Dario Argento, mistrz włoskiego horroru, zaprasza nas w nastrojową podróż do świata opery w swoim filmie z 1987 roku. Ten wizualny spektakl, osadzony w zabytkowych wnętrzach Rzymu, to prawdziwa uczta dla oczu, ale czy również dla duszy? Jeśli jesteś fanem estetyki horrorów z lat 80., a nie przeszkadzają Ci pewne niedociągnięcia w aktorstwie, Opera z pewnością Cię zainteresuje. Film jest prawdziwą fanfarą graficzną i sensoryczną. Dzięki świetnym zdjęciom, charakterystycznej, nieco przyspieszonej pracy kamery oraz niezwykle pomysłowym ujęciom. Tworzy nam tu świat, który jest jednocześnie piękny i przerażający.
Muzyka pełni w filmie kluczową rolę. Połączenie klasycznych utworów operowych Giuseppe Verdiego z nowoczesnymi, heavymetalowymi kompozycjami jest zaskakujące, ale jednocześnie niezwykle efektowne. To nietypowa symbioza i doskonale współgra z mroczną atmosferą filmu. Dodaje mu oryginalności niczym w wcześniejszym o dwa lata Fenomeny, gdzie zastosowano podobny zabieg. Niestety, to, co zyskujemy na płaszczyźnie wizualnej i muzycznej, tracimy nieco na fabule. Historia, inspirowana tragedią Makbeta, wydaje się nieco zbyt przewidywalna i pozbawiona głębi.
Bohaterowie, choć dobrze wpisują się w konwencję giallo, są często sztuczni i ich zachowania wydają się nieco przerysowane. Jednakże to właśnie ta sztuczność i teatralność jest charakterystyczna dla tego gatunku i dodaje filmowi specyficznego uroku. Daria Nicolodi i Coralina Cataldi Tassoni to stałe współpracownice u Dario Argento, które wielokrotnie udowodniły swój talent w jego filmach. Ich obecność była pewnym rodzajem gwarancji jakości. Sceny morderstw będą prawdziwą ucztą dla miłośników gore. Reżyser, jak zwykle, nie oszczędza widza i serwuje nam krwawe i brutalne sekwencje, które pozostają w pamięci. To jedne z najbardziej widowiskowych scen zabójstw, jakie można zobaczyć w jego filmach. Chociaż dla mnie nieco przesadzone.

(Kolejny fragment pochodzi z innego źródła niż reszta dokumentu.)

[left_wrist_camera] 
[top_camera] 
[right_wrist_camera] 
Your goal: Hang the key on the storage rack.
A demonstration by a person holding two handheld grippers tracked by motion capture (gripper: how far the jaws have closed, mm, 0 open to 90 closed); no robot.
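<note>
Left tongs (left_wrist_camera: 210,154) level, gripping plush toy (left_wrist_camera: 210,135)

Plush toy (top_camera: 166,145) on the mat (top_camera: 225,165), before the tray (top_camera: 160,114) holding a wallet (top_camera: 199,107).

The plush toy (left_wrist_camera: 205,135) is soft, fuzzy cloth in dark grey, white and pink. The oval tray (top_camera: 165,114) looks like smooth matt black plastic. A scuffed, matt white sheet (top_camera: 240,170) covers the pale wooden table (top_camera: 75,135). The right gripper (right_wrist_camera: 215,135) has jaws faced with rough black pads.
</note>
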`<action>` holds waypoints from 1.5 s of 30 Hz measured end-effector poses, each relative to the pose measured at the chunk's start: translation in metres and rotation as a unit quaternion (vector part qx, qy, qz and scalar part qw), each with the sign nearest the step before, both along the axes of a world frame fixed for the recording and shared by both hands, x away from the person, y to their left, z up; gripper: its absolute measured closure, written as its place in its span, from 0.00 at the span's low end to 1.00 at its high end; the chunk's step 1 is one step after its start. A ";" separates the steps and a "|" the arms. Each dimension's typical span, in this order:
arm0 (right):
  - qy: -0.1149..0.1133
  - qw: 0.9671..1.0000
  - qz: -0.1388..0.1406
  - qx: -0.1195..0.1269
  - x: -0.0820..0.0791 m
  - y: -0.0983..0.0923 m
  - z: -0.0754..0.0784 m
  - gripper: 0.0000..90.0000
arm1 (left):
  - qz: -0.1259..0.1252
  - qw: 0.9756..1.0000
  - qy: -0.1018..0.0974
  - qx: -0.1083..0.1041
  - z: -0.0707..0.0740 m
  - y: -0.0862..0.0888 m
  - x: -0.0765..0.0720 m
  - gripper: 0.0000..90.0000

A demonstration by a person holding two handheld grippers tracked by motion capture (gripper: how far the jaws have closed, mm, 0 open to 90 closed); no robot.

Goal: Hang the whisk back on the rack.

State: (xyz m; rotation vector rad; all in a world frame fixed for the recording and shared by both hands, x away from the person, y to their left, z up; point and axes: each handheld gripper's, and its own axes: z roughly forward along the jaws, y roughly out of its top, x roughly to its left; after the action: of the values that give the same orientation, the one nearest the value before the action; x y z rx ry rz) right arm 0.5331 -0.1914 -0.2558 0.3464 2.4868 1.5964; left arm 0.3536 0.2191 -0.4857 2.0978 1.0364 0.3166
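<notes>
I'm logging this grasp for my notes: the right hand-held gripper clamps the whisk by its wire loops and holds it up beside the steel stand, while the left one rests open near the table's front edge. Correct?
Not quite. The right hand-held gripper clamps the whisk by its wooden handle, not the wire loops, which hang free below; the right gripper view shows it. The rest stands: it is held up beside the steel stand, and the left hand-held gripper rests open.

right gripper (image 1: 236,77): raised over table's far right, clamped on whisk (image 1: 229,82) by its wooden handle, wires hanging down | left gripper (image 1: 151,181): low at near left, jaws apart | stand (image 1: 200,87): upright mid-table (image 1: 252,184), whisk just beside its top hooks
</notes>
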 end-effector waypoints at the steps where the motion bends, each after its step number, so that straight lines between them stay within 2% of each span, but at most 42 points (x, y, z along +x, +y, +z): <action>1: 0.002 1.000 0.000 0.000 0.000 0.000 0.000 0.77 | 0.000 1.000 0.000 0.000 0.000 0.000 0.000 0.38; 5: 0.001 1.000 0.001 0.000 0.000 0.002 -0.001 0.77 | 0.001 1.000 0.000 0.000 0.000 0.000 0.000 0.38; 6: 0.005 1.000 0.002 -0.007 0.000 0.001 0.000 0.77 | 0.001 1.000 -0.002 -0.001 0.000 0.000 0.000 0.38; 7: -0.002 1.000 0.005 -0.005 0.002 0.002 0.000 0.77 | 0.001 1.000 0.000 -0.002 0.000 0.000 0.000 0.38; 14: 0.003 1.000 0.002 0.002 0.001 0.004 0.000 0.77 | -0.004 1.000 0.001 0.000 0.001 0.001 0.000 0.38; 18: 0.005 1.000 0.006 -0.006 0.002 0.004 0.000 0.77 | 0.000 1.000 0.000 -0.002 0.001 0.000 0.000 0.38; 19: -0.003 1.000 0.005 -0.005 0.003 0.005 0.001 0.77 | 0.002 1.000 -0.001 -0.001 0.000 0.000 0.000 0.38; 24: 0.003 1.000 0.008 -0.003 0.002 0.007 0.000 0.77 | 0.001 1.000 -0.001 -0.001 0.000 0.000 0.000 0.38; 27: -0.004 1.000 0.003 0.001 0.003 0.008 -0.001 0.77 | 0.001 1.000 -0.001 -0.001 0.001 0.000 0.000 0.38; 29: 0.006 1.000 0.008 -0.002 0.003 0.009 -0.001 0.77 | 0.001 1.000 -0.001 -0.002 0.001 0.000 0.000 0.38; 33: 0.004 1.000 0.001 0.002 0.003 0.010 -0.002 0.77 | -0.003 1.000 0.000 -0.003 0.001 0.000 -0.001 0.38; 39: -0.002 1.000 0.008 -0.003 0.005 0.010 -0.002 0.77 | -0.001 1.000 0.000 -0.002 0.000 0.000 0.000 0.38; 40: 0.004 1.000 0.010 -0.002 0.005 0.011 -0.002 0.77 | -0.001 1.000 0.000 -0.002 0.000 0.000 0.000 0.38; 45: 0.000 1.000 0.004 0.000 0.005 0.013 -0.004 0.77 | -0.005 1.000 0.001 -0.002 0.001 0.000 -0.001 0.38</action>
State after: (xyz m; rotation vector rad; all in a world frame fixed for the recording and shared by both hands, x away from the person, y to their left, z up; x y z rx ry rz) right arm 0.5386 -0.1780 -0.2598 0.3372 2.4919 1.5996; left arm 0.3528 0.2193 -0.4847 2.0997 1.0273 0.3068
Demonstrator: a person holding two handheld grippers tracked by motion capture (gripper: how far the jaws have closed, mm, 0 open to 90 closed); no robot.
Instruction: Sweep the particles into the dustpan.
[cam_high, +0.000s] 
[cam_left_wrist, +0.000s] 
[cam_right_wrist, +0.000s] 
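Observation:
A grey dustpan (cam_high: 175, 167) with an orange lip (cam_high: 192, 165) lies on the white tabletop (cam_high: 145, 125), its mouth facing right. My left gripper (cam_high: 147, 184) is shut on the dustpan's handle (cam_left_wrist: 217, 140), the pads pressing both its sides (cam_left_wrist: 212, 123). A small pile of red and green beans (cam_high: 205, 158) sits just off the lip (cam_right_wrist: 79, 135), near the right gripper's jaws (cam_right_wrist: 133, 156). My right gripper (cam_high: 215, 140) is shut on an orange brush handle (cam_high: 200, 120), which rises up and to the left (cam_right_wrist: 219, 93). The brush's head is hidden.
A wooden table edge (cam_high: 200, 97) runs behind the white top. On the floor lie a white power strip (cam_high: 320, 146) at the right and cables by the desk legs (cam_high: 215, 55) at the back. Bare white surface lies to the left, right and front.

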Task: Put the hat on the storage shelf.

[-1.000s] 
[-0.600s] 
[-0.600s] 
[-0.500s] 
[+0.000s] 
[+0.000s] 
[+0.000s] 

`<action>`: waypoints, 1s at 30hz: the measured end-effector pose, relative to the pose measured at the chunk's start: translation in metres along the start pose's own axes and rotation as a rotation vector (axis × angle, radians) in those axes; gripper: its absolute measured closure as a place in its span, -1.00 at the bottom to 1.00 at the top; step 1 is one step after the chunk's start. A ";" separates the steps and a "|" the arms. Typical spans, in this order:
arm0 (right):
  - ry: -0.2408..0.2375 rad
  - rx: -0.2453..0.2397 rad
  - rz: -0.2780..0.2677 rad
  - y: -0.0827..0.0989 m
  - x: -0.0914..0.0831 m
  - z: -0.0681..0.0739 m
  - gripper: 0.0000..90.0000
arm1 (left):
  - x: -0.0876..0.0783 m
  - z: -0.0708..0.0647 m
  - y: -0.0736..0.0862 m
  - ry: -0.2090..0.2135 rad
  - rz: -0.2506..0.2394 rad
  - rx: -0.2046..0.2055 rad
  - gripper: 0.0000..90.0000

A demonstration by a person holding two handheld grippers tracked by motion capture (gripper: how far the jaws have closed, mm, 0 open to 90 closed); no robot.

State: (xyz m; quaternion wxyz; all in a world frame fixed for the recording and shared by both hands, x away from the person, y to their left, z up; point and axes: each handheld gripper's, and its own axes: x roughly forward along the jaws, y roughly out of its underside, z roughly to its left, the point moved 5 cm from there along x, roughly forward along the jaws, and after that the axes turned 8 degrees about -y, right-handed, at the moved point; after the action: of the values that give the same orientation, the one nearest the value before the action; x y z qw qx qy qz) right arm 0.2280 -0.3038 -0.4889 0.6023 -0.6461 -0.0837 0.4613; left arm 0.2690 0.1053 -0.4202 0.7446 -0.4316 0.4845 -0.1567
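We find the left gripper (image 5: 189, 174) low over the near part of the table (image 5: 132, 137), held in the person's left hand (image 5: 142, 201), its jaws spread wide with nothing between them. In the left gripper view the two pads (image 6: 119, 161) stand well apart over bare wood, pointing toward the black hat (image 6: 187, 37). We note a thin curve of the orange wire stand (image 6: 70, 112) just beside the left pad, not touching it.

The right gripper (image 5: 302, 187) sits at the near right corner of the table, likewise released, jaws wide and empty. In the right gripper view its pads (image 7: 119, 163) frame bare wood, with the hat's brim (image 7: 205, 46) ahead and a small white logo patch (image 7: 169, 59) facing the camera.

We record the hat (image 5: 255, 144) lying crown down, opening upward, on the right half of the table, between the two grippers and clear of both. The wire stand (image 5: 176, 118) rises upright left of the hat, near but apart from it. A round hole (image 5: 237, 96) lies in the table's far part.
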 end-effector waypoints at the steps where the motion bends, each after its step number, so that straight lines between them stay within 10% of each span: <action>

To film, który przede wszystkim zachwyca swoją estetyką. Jeśli szukasz wizualnie oszałamiającego horroru z elementami opery i muzyki rockowej, to jest to pozycja obowiązkowa. Jednakże jeśli oczekujesz głębokiej psychologicznej analizy postaci i zaskakujących zwrotów akcji, możesz być nieco rozczarowany. Dostajemy eksperyment, który łączy w sobie piękno sztuki i mroczną atmosferę dreszczowca. Zachęcam do zapoznania się z nim.